I did wear an Alabama shirt the entire time, so my dignity wasn't completely lost. The point, though, is that as surprising as it may seem to alot of you, I actually have a fond personal memory of Toomer's Corner and those damn trees.
So with all that said, Auburn fans, you have so much of my respect for how you showed up for this today, the last rolling of those trees before they are cut down, dead from Harvey Updyke's poisoning.
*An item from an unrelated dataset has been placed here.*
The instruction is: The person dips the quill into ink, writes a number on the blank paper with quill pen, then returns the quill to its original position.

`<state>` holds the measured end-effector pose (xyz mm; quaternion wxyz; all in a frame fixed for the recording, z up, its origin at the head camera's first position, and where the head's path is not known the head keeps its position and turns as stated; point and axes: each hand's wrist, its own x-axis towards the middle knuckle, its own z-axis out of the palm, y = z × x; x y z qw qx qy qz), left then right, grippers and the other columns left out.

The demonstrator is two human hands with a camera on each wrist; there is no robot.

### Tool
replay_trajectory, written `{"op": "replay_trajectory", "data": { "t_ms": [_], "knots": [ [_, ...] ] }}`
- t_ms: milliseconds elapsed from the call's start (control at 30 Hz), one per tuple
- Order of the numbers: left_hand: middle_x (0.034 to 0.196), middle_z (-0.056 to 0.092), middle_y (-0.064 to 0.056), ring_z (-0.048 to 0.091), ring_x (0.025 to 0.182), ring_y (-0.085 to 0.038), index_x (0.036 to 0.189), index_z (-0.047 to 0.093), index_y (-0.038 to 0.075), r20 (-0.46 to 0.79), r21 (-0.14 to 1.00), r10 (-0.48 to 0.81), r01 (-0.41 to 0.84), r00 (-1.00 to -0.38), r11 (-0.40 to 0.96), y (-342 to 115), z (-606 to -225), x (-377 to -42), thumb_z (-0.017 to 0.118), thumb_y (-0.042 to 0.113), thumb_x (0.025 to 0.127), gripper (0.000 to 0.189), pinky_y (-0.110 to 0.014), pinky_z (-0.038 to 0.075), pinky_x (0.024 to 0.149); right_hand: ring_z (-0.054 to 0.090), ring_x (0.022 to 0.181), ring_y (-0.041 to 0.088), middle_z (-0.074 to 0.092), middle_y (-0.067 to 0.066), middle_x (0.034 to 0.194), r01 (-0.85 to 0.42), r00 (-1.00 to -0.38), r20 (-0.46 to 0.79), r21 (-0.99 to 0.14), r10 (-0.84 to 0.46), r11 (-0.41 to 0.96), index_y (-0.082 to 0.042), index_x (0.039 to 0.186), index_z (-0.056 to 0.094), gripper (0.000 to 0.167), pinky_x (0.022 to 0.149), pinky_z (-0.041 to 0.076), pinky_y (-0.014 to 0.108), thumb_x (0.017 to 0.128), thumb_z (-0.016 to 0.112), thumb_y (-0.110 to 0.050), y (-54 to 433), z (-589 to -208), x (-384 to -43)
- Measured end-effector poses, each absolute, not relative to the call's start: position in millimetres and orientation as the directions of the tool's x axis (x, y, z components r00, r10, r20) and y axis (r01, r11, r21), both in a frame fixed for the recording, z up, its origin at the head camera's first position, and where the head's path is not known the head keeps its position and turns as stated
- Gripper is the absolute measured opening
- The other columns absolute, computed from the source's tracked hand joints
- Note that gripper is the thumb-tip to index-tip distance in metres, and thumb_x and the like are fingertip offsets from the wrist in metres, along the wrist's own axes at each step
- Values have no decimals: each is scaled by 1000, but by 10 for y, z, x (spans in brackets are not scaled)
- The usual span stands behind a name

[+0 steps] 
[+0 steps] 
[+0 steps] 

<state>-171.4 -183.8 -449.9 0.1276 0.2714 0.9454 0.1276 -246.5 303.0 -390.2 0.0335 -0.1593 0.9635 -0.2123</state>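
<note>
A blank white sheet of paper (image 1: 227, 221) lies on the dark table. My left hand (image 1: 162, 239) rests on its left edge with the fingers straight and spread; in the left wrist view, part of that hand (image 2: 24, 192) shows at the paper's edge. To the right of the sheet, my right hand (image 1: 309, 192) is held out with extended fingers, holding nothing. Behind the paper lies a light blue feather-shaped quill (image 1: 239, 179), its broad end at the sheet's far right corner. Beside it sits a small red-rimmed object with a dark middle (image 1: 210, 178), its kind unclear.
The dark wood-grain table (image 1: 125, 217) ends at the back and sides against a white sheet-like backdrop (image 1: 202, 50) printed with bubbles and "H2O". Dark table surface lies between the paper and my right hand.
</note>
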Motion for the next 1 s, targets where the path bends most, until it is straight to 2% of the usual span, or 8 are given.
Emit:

And no matter which side of the fence you stand on, you can't deny the outright awesomeness and glory of the images below. This was Auburn fans coming together to roll the trees for the final time, before they are cut down in a few days. This is college football fandom at it's finest and most passionate. This type of mass adulation for a University and it's traditions are what make College Football the best sport that exists and why CFB fans are the best fans any sport can claim. Alabama still has the best fans in the country, and always will. But I tip my hat to Auburn fans for their turnout for today's important event. It was very Alabama of them, to show so much support for their university.
Screw awbrun and those damn trees!!!! They can say that they didn't roll them when Coach Bryant died(I call BS thanks to comments made by Vic Henley) but they damn sure did when Coach Moore died a few days ago....
ReplyDeleteNo we didn't. We rolled it because we won a Baseball game. We can't control when someone dies.
ReplyDeleteGet your facts straight before you speak.
Agree with Jerry. I know for a fact that Auburn fans had also been rolling the trees all week in anticipation of the last rolling and getting in all they could before the trees were gone. This is the first time in my life that I have ever defended Auburn lol. And it feels weird. But they did not celebrate Mal Moore's death.